Laat u maar niets wijsmaken door al te brave regisseurs: het thema van deze opera is dat van de sexuele bevrijding van de vrouw. Het libretto staat bol van de verwijzingen naar liefde, sex, impotentie, vruchtbaarheid, strelingen en kussen. Met Ausrine Stundyte en Ladislav Elgr had Bieito twee zangers ter beschikking die zonder schroom met de billen bloot konden gaan en over de beweeglijkheid beschikten om de bijwijlen zeer expliciete sexuele lading van het stuk geloofwaardig over te brengen. Wanneer Katerina zich masturbeert en afkoeling zoekt in de koelkast van haar designkeukentje wordt ze een erg gemakkelijke prooi voor womanizer Sergej die met zijn Brad Pitt torso al snel aan haar deur staat. Steeds vult Katerina haar passie op een zeer vrouwelijke manier in. Dat het koppel van de componist één copulatiestandje krijgt en twee van de regisseur zal niemand verbazen.

Schoonvader Boris is een bruut die zijn door ouderdom falende potentie compenseert met sadisme. Hij drukt zijn schoondochter met het hoofd in de spoelbak van de keuken of hij sleurt een arbeidster als een hond met zijn broeksriem als halsband naar zijn slaapkamer. Gelukkig lust hij paddenstoelen met rattengif.

Zowel het politiekorps als de Pope krijgen de vanzelfsprekende satirische behandeling maar had Bieito hierin niet nog wat verder kunnen gaan?

Bieito laat er geen twijfel over bestaan hoe Katerina opbloeit van de plots onstane vrijheid na de beide moorden maar tijdens haar huwelijksfeest gaat ze, naast de nietsvermoedende Sergej, haast ten onder aan haar angst en schuldgevoel.

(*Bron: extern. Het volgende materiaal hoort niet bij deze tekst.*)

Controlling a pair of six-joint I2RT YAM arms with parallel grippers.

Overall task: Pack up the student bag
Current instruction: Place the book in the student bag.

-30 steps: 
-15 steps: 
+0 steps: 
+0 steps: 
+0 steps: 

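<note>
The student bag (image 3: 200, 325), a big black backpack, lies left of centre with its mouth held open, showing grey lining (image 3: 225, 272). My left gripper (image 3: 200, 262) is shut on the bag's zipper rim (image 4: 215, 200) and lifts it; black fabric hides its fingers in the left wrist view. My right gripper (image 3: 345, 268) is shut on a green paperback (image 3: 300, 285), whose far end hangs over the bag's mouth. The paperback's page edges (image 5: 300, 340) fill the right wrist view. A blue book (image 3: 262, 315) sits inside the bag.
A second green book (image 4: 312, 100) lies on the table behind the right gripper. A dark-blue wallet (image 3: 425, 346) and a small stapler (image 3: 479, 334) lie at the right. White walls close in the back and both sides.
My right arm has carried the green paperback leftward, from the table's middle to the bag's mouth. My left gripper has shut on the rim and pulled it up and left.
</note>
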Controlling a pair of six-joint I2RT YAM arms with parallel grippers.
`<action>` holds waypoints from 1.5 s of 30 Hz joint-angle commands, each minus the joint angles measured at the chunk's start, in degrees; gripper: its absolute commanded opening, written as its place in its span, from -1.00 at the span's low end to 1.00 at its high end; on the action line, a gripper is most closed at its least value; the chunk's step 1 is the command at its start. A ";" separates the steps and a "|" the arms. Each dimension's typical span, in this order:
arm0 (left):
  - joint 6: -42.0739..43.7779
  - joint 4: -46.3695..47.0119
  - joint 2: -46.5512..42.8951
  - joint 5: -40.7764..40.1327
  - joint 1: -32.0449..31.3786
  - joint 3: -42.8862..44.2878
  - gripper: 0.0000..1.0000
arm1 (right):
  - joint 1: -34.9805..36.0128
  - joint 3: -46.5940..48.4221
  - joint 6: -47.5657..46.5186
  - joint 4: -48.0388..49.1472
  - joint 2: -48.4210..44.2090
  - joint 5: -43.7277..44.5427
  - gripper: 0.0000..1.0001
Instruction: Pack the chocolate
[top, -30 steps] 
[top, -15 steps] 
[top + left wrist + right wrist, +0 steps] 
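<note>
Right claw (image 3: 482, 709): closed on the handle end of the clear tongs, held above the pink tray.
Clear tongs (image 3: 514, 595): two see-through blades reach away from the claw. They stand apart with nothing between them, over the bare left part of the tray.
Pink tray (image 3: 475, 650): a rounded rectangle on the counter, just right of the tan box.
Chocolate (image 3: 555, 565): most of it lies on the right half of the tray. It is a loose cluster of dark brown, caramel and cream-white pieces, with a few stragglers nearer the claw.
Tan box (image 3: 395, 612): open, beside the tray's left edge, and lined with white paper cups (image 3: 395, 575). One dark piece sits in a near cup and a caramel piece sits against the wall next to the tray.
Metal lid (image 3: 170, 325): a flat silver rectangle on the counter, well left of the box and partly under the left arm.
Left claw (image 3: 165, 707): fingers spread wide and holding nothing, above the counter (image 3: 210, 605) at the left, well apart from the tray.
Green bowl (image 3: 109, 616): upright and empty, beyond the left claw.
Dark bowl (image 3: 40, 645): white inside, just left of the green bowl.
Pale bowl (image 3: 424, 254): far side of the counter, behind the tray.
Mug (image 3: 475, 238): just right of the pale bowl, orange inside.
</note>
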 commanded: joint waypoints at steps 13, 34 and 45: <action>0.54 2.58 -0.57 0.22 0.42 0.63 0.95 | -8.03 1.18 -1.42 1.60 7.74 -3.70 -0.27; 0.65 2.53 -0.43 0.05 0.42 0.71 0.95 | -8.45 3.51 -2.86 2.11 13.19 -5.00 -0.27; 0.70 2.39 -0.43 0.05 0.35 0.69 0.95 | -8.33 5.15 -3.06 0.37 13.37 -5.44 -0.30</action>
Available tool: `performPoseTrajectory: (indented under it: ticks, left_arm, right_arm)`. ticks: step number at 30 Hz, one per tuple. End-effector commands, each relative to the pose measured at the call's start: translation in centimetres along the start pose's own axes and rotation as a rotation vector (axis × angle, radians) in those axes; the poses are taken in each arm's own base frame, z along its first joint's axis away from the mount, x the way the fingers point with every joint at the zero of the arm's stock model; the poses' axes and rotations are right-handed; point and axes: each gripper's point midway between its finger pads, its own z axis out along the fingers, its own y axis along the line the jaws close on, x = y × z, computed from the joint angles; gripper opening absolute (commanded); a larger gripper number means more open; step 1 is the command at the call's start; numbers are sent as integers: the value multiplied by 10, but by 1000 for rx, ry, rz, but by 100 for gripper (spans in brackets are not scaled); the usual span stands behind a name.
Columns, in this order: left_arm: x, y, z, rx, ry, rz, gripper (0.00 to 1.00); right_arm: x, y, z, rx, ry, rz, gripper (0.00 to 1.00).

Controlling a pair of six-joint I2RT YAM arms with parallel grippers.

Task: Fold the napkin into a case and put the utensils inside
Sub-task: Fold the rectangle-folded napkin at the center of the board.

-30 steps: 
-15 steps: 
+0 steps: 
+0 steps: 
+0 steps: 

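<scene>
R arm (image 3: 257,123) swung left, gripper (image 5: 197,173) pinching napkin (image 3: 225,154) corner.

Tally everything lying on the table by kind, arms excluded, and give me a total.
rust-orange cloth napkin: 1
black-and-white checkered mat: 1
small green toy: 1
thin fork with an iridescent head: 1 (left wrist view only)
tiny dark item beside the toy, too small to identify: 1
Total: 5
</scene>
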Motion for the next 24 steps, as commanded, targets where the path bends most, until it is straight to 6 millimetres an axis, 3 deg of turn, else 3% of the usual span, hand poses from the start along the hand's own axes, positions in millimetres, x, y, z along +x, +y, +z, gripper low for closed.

Lust en schuldgevoel houden mekaar in evenwicht. In haar ultieme arioso weet ze haar mentaal afglijden naar de zelfgekozen dood aangrijpend te vertolken. Kort samengevat : Katerina domineert de gehele voorstelling en dat is precies wat de componist heeft bedoeld.

Dmitri Jurowski koos voor de ongekuiste, pornofonische oerversie compleet met banda die soms tot een oorverdovende effect werd ingezet. In de vele sfeerscheppende bladzijden van de partituur, waarin soms niet meer dan een basclarinet te horen is, kon hij moeiteloos spanning brengen. Hij kon ook bliksemsnel ageren en het groteske, het pariodiërende, het obscene treffen in deze toch nog altijd enigszins filmisch gemonteerde partituur.

John Tomlinson kon zijn flakkerend vibrato erg goed in toom houden. Zijn bas had nog voldoende kern en kracht voor deze rol. Zijn rubato verraadde de jarenlange ervaring als podiumbeest. Toch had ik het gevoel dat hij gerust nog iets dieper had kunnen gaan.
Hij mag dan de grootste Wotan van zijn generatie geweest zijn, een goede Hunding heb ik nooit in hem gezien, zoals hij onlangs nog demonstreerde in de Ring van Guy Cassiers. Sir John Tomlinson is teveel een heer van stand, hij heeft het gewoon niet in zich om af te dalen naar de diepste krochten van een gewelddadig en vulgair personage als Boris.

Ausrine Stundyte was indrukwekkender in haar spel dan in haar zingen. De registerovergangen waren niet altijd even fraai. Maar haar engagement was totaal en Bieito kreeg het van haar gedaan om heel diep te gaan. Dat was niemand ontgaan en ze kreeg dan ook de hele zaal recht tijdens het slotapplaus. Een opmerkelijk debuut.
Ladislav Elgr als Sergej moest niet onderdoen. Hij beschikt over een soliede tenor met slavische bijklank. Je ziet hem zo Steva zingen in Jenufa.

Ook de kleinere rollen waren met Andrew Greenan als De Pope en Maxim Mikhailov als de politiecommissaris uitstekend bezet.

Het koor presteerde voortreffelijk o.l.v. de nieuwe koorleider Jan Schweiger en dat vooral in het laatste bedrijf : de spot die de vertwijfelde Katerina van haar medegevangen over zich heen krijgt is één van de vocale en scènische hoogtepunten van de voorstelling.

Na zo'n avond is het pijnlijk om uit de mond van een nuttige idioot als Marcel Vanthilt, onvermoede operafan uit het district Leopoldsburg, in een wervend spotje van de Vlaamse Opera, opera als "romantische tocht naar het verleden" te horen aanprijzen. Als opera iets niet hoort te zijn, dan toch wel dat! Wat op deze avond gelukkig ook bewezen werd. Good job, Mitja! Good job, Calixto!